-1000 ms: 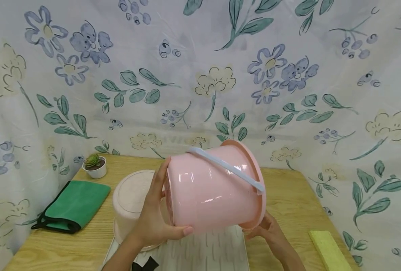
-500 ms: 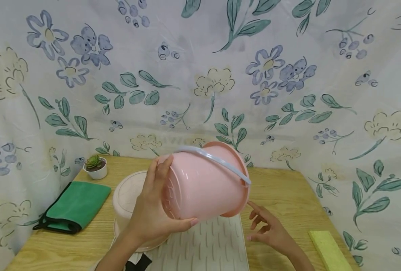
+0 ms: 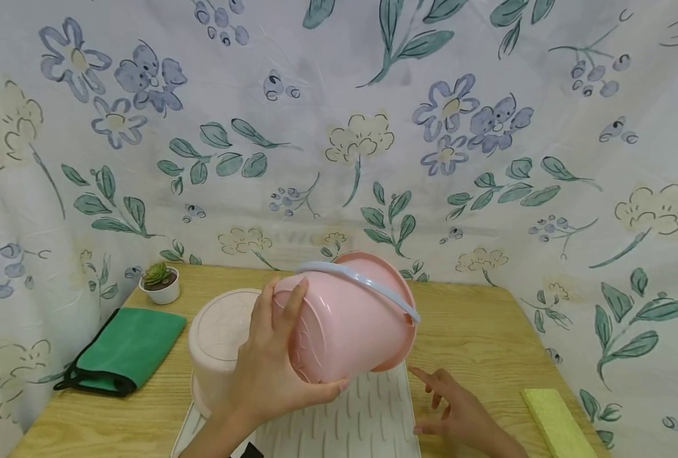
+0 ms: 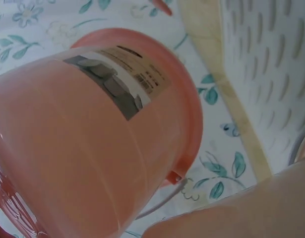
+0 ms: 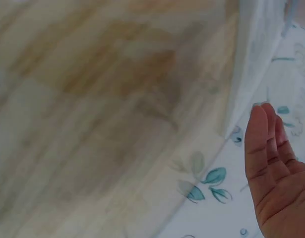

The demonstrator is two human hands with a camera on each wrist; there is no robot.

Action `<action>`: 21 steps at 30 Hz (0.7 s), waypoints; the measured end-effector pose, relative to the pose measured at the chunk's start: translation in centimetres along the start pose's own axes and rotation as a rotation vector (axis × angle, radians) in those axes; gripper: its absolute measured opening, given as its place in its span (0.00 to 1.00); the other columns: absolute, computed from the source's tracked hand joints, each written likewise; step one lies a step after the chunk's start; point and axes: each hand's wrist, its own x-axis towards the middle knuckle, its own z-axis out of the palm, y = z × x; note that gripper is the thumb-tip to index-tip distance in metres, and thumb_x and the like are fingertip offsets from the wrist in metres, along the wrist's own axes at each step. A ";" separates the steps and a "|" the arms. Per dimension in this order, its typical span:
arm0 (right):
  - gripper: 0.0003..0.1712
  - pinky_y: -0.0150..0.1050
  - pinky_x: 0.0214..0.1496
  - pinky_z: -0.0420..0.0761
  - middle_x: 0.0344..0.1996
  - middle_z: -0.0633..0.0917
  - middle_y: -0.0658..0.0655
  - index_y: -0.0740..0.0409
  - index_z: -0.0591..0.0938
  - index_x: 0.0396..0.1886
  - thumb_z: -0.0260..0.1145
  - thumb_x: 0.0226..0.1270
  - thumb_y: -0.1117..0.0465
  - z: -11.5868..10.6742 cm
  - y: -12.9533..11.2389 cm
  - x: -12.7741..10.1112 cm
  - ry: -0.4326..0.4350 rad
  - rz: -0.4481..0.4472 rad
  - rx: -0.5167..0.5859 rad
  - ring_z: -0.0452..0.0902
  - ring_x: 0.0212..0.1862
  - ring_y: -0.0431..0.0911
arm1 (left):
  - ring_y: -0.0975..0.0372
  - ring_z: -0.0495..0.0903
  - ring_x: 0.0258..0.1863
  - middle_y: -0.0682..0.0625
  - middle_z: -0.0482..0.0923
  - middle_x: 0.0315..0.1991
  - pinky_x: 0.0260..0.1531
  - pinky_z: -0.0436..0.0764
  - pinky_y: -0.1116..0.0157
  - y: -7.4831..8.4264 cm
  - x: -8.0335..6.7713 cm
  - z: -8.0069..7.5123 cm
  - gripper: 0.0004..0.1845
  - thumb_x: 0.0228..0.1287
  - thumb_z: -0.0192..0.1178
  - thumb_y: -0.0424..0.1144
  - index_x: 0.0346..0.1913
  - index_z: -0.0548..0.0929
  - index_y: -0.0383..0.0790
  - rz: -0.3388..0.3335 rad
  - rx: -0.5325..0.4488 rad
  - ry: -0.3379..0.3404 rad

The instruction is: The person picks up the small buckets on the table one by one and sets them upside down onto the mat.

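Note:
My left hand (image 3: pixel 273 369) grips a glossy pink bucket (image 3: pixel 356 324) at its base, thumb below and fingers spread over the bottom. The bucket is held on its side above a white ridged mat (image 3: pixel 367 413), its mouth facing away to the right. A pale blue handle (image 3: pixel 367 284) lies across its upper side. In the left wrist view a printed label (image 4: pixel 115 79) shows on the bucket wall. My right hand (image 3: pixel 459 407) is just below and right of the rim, fingers loosely extended and holding nothing; its palm shows in the right wrist view.
A cream bucket (image 3: pixel 215 343) stands upside down on the mat's left part, beside my left hand. Left of it lie a folded green cloth (image 3: pixel 133 343) and a small potted succulent (image 3: pixel 160 286). A yellow sponge (image 3: pixel 558 420) rests on the wooden table (image 3: pixel 470 331) at right.
The pink bucket has moved left and turned so more of its base shows. My right hand has let go of the rim and moved slightly down and away.

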 end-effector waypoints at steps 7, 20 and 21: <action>0.48 0.28 0.26 0.67 0.34 0.68 0.47 0.46 0.64 0.68 0.72 0.46 0.43 0.6 0.5 -0.7 -0.079 0.021 -0.180 0.67 0.29 0.33 | 0.47 0.62 0.58 0.46 0.41 0.71 0.30 0.78 0.46 -0.1 -0.3 0.4 0.65 0.22 0.63 0.77 0.71 0.50 0.63 0.014 0.043 0.012; 0.46 0.28 0.23 0.65 0.33 0.63 0.48 0.43 0.65 0.67 0.66 0.47 0.36 1.5 1.9 -1.6 -0.164 0.085 -0.199 0.61 0.24 0.31 | 0.47 0.60 0.60 0.42 0.43 0.70 0.31 0.77 0.45 0.1 -1.0 1.0 0.65 0.20 0.62 0.78 0.71 0.51 0.61 0.032 0.102 0.038; 0.46 0.28 0.23 0.65 0.33 0.63 0.48 0.43 0.66 0.67 0.66 0.47 0.35 1.6 1.9 -1.7 -0.160 0.080 -0.215 0.60 0.24 0.31 | 0.47 0.59 0.61 0.41 0.44 0.70 0.31 0.77 0.45 0.1 -1.0 1.1 0.66 0.20 0.62 0.78 0.71 0.51 0.61 0.038 0.107 0.042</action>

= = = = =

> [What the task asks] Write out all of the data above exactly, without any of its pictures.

> [Solution for this problem]
-1000 ms: 
-500 ms: 
+0 ms: 
+0 ms: 
+0 ms: 

The demonstrator is two human hands with a camera on each wrist; there is no robot.

Action `<action>`: 21 steps at 30 Hz (0.7 s), waypoints; the measured end-effector pose, relative to the pose measured at the chunk's start: translation in centimetres along the start pose's own axes and rotation as a rotation vector (axis × angle, radians) in those axes; gripper: its absolute measured opening, given as its place in its span (0.00 to 1.00); the other columns: absolute, computed from the source's tracked hand joints, each written likewise; step one lies a step after the chunk's start; point and axes: each hand's wrist, its own x-axis towards the middle knuckle, its own z-axis out of the palm, y = z × x; note that gripper is the thumb-tip to index-tip distance in metres, and thumb_x and the like are fingertip offsets from the wrist in metres, along the wrist's own axes at each step. A ";" separates the steps and a "|" the arms. Per dimension in this order, its typical span:
arm0 (right):
  - gripper: 0.0003..0.1712
  - pinky_y: -0.0150..0.1050
  - pinky_x: 0.0214..0.1496
  - pinky_z: -0.0420..0.0761
  - middle_x: 0.0344..0.1996
  - middle_z: -0.0633..0.0917
  - middle_y: -0.0658..0.0655
  - index_y: -0.0740..0.0409
  - index_z: -0.0591..0.0938
  - index_x: 0.0396..0.1886
  - thumb_z: -0.0260..0.1145
  - thumb_x: 0.0226..0.1270
  - thumb_y: -0.1117..0.0465
  - z: -11.5868..10.6742 cm
  - y: -12.9533..11.2389 cm
  - x: -12.7741..10.1112 cm
  - ry: -0.4326..0.4350 rad
  - rz: -0.4481..0.4472 rad
  - rx: -0.5167..0.5859 rad
  - ring_z: -0.0452..0.0902
  - ring_x: 0.0212..0.1862
  - ring_y: -0.0431..0.0911
arm1 (left):
  - ring_y: -0.0975..0.0372
  - ring_z: -0.0495..0.0903
  - ring_x: 0.0258..0.1863
  - middle_y: -0.0682..0.0625
  - middle_z: -0.0482..0.0923
  - middle_x: 0.0315..0.1991
  - pinky_x: 0.0260..0.1531
  - pinky_z: -0.0436..0.0764
  - pinky_y: -0.1116..0.0157
  - y: -7.4831..8.4264 cm
  - x: -8.0335..6.7713 cm
  - z: -8.0069..7.5123 cm
  - gripper: 0.0004..0.1845
  - thumb_x: 0.0228..0.1287
  - thumb_z: -0.0192..0.1178
  - thumb_y: -0.0424..0.1144
  - index_x: 0.0346..0.1913
  - index_z: -0.0548..0.0929
  - index_y: -0.0383..0.0790
  - rz: -0.3388..0.3335 rad
  - rx: -0.5325..0.4488 rad
  - ry: -0.3379..0.3404 rad

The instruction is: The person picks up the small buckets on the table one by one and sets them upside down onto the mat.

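Note:
My left hand (image 3: pixel 273 369) grips a glossy pink bucket (image 3: pixel 356 324) at its base, thumb below and fingers spread over the bottom. The bucket is held on its side above a white ridged mat (image 3: pixel 367 413), its mouth facing away to the right. A pale blue handle (image 3: pixel 367 284) lies across its upper side. In the left wrist view a printed label (image 4: pixel 115 79) shows on the bucket wall. My right hand (image 3: pixel 459 407) is just below and right of the rim, fingers loosely extended and holding nothing; its palm shows in the right wrist view.
A cream bucket (image 3: pixel 215 343) stands upside down on the mat's left part, beside my left hand. Left of it lie a folded green cloth (image 3: pixel 133 343) and a small potted succulent (image 3: pixel 160 286). A yellow sponge (image 3: pixel 558 420) rests on the wooden table (image 3: pixel 470 331) at right.
The pink bucket has moved left and turned so more of its base shows. My right hand has let go of the rim and moved slightly down and away.
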
 end-effector waypoints at steps 7, 20 and 21: <action>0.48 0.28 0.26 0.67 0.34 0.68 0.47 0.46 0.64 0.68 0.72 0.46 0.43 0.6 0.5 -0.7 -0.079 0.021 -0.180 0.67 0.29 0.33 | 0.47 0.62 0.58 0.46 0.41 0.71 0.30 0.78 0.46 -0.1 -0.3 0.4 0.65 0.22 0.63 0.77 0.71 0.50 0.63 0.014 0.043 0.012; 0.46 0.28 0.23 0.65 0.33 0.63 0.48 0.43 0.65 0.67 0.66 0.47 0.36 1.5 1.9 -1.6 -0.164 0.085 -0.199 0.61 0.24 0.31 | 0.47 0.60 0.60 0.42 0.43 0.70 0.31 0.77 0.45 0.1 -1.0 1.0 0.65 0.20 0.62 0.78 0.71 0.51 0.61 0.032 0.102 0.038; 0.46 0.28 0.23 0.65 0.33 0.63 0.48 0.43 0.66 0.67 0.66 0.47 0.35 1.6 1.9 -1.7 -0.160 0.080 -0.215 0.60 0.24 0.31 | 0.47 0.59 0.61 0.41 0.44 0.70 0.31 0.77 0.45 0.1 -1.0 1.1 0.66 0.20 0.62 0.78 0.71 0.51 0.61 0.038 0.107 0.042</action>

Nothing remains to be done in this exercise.